What is needed here is an exact copy of all the data.

━━━━━━━━━━━━━━━━━━━━━━━━━━━━━━

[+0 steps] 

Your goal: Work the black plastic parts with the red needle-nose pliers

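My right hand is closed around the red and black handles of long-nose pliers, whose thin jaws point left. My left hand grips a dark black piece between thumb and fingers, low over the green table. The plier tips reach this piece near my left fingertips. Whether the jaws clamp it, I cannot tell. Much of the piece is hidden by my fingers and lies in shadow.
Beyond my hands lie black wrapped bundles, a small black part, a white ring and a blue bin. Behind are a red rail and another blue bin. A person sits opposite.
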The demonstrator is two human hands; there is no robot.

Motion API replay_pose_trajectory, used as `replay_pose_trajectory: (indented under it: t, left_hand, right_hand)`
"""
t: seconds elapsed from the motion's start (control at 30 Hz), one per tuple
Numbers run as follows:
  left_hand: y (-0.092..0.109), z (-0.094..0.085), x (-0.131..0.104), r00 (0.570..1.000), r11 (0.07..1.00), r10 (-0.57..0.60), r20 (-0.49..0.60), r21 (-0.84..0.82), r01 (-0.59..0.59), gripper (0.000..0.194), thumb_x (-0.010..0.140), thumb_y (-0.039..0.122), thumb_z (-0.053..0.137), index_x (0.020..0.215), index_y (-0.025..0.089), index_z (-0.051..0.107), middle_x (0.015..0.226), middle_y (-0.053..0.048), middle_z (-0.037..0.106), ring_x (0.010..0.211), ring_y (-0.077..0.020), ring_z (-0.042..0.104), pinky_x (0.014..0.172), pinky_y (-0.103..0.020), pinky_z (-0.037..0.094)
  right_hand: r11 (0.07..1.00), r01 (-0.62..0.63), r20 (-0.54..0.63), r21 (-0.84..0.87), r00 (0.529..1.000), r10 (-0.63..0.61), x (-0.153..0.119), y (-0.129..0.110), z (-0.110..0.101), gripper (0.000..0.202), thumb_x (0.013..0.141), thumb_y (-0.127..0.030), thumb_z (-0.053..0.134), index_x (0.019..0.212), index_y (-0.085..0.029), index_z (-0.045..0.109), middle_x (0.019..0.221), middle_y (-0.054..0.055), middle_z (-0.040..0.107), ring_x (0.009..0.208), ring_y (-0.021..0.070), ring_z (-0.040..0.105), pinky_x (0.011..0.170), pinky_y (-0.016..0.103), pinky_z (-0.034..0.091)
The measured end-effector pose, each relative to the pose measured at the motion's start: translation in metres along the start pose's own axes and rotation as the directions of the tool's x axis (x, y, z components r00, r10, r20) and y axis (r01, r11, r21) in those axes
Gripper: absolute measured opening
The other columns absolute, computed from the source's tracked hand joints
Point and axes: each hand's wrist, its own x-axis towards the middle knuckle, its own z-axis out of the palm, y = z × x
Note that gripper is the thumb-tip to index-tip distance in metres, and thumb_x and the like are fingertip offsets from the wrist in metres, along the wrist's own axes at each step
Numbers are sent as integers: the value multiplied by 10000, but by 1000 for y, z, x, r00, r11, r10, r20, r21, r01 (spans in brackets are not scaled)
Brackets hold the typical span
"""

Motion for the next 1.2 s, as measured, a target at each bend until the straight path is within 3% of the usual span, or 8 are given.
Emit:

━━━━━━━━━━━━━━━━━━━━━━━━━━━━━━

ANSWER FOR THIS EXERCISE -
[+0 steps] 

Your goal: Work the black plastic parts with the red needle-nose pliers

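My right hand is closed around the red and black handles of long-nose pliers, whose thin jaws point left. My left hand grips a dark black piece between thumb and fingers, low over the green table. The plier tips reach this piece near my left fingertips. Whether the jaws clamp it, I cannot tell. Much of the piece is hidden by my fingers and lies in shadow.
Beyond my hands lie black wrapped bundles, a small black part, a white ring and a blue bin. Behind are a red rail and another blue bin. A person sits opposite.
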The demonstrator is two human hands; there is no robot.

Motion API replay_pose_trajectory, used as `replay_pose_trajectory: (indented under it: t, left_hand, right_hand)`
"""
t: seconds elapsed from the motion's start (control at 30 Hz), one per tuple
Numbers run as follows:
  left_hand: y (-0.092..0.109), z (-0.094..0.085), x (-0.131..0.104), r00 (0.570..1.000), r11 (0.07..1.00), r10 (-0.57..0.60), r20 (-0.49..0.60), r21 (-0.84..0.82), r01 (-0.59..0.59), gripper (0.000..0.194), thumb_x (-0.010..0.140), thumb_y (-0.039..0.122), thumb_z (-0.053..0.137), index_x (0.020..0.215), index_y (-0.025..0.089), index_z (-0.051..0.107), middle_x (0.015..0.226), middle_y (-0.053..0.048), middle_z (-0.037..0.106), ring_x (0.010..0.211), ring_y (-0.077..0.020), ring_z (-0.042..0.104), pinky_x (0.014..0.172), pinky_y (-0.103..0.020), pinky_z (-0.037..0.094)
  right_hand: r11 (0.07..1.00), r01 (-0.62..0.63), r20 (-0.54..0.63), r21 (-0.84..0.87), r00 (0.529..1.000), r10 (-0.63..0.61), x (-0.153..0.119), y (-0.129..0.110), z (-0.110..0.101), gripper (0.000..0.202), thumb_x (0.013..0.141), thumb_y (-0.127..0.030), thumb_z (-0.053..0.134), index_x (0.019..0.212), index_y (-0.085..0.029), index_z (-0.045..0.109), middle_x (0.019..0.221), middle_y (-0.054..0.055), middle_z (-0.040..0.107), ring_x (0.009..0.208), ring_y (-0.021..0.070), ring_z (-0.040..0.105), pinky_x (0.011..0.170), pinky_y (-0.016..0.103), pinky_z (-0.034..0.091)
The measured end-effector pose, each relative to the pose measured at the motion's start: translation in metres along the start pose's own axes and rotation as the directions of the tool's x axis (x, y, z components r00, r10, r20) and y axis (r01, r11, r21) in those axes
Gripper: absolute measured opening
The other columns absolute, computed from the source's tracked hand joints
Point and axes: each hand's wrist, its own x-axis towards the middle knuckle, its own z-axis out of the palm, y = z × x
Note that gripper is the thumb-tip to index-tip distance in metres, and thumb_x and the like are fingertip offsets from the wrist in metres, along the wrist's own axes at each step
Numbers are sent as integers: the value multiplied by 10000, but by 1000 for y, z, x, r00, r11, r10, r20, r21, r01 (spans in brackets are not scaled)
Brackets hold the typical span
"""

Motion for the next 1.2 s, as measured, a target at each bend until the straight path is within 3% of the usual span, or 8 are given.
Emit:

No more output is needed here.